Avoid eagerly grabbing the checkpoint lock when performing inserts, instead grab a shared table lock by Mytherin · Pull Request #19937 · duckdb/duckdb

Mytherin · 2025-11-25T21:30:56Z

Currently whenever a database is intended to be modified using a statement such as INSERT, DELETE, etc we eagerly grab the SharedCheckpointLock and store in the DuckTransaction. As long as that transaction lives, we can then not initiate a checkpoint. This can keep on applying also after the transaction has concluded as the lock is only released when the transaction is cleaned up, which only happens when there are no active transactions that depend on the data stored within that transaction anymore. If there are readers that need an old snapshot of the data for a long time, these transactions might not be cleaned up for a long time as well.

This has two negative effects in concurrent scenarios with several writers, or even a single writer and a single (separate) checkpointer:

Checkpoints can fail to be performed, as the checkpoint lock cannot be grabbed. As a result, we might not checkpoint for extended periods of time, leading to the WAL file continuously growing, data not being compressed / vacuumed, etc.
When a checkpoint is performed (either forcibly through FORCE CHECKPOINT, or when the lock manages to be grabbed) writers must wait for the checkpoint to complete, preventing them from continuing operations and potentially introducing large latency spikes.

This PR makes an initial move towards grabbing the checkpoint lock less and allowing more operations to happen while a checkpoint is performed (and vice versa - allowing a checkpoint to start in more scenarios). This PR removes the eager grabbing of the SharedCheckpointLock for appends (through e.g. an INSERT INTO statement). This is accomplished by passing the intended database modification to RegisterDBModify.

If the modification is an append, we allow it to proceed without grabbing the shared checkpoint lock. Instead, when performing an append on a table, we grab a shared lock to the table (that was previously used for scans). Checkpoints can then still start, but need to wait for an append to finish on a table level (and vice versa).
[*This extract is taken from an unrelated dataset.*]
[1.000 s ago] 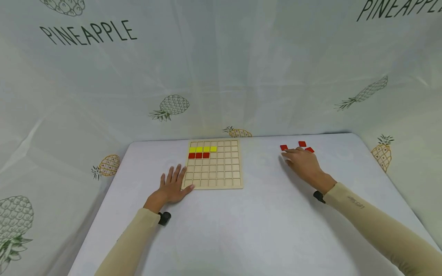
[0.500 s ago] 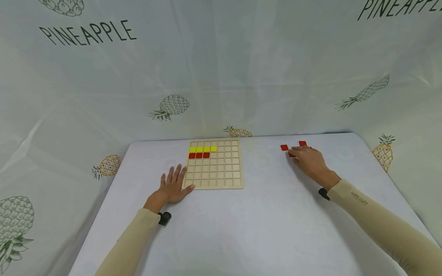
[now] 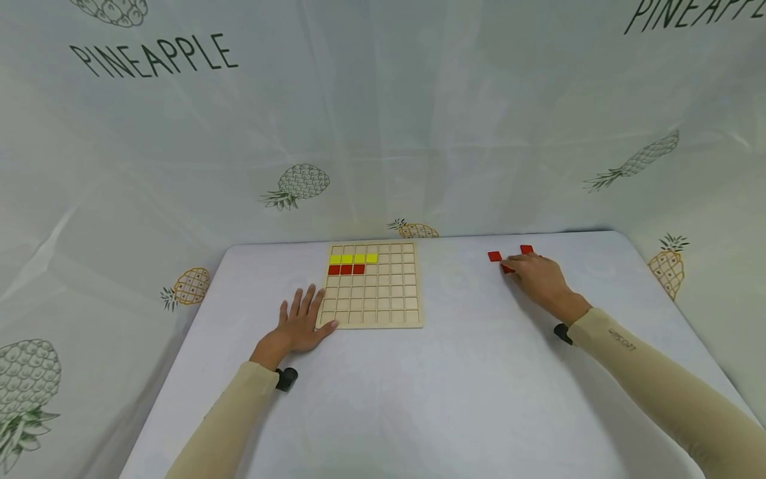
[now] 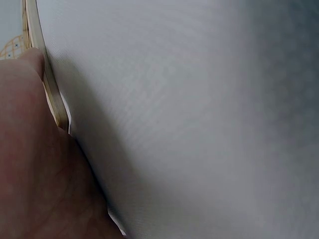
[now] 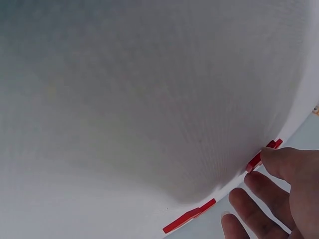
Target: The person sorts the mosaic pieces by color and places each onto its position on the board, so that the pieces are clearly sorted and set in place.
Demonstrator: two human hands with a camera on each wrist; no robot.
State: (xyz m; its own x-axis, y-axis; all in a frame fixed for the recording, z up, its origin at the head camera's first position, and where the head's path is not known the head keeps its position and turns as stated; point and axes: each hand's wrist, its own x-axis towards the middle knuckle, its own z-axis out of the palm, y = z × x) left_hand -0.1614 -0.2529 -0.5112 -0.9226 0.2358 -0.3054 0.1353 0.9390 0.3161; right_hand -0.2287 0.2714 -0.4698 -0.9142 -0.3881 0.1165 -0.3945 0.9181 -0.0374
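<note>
A wooden grid board (image 3: 391, 299) lies on the table, with a row of yellow tiles (image 3: 354, 259) and three red tiles (image 3: 346, 269) below it. My left hand (image 3: 296, 330) rests with spread fingers at the board's lower left corner, the thumb along its near edge. At the right, my right hand (image 3: 541, 283) pinches a small red square tile (image 5: 256, 162) between thumb and index finger, low over the table. Beside it lie a loose red tile (image 3: 494, 256) and another red tile (image 3: 526, 249); a further one is mostly hidden behind the hand.
A white cloth covers the table (image 3: 407, 399). Behind it hangs a pale curtain (image 3: 383, 133) printed with pineapples. The table's far edge runs just beyond the board and the loose tiles.
My right hand has shifted slightly right and nearer, and a red tile now shows at its fingertips. My left hand and the board have stayed put.
</note>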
Note that this is still rather limited - because we still grab the SharedCheckpointLock when writing to the WAL. That means that we still cannot commit transactions that have inserted data while a checkpoint is happening (and cannot start a checkpoint while a transaction that inserted is writing to the WAL). I plan to tackle that in a follow-up PR.

…lock instead

…have it

…nstead grab a shared table lock (duckdb#19937) Currently whenever a database is intended to be modified using a statement such as `INSERT`, `DELETE`, etc we eagerly grab the `SharedCheckpointLock` and store in the `DuckTransaction`. As long as that transaction lives, we can then not initiate a checkpoint. This can keep on applying also after the transaction has concluded as the lock is only released when the transaction is cleaned up, which only happens when there are no active transactions that depend on the data stored within that transaction anymore. If there are readers that need an old snapshot of the data for a long time, these transactions might not be cleaned up for a long time as well. This has two negative effects in concurrent scenarios with several writers, or even a single writer and a single (separate) checkpointer: * Checkpoints can fail to be performed, as the checkpoint lock cannot be grabbed. As a result, we might not checkpoint for extended periods of time, leading to the WAL file continuously growing, data not being compressed / vacuumed, etc. * When a checkpoint is performed (either forcibly through `FORCE CHECKPOINT`, or when the lock manages to be grabbed) writers must wait for the checkpoint to complete, preventing them from continuing operations and potentially introducing large latency spikes. This PR makes an initial move towards grabbing the checkpoint lock less and allowing more operations to happen while a checkpoint is performed (and vice versa - allowing a checkpoint to start in more scenarios). This PR removes the eager grabbing of the `SharedCheckpointLock` for appends (through e.g. an `INSERT INTO` statement). This is accomplished by passing the intended database modification to `RegisterDBModify`. If the modification is an append, we allow it to proceed without grabbing the shared checkpoint lock. Instead, when performing an append on a table, we grab a shared lock to the table (that was previously used for scans). Checkpoints can then still start, but need to wait for an append to finish on a table level (and vice versa). Note that this is still rather limited - because we still grab the `SharedCheckpointLock` when writing to the WAL. That means that we still cannot *commit* transactions that have inserted data while a checkpoint is happening (and cannot start a checkpoint while a transaction that inserted is writing to the WAL). I plan to tackle that in a follow-up PR.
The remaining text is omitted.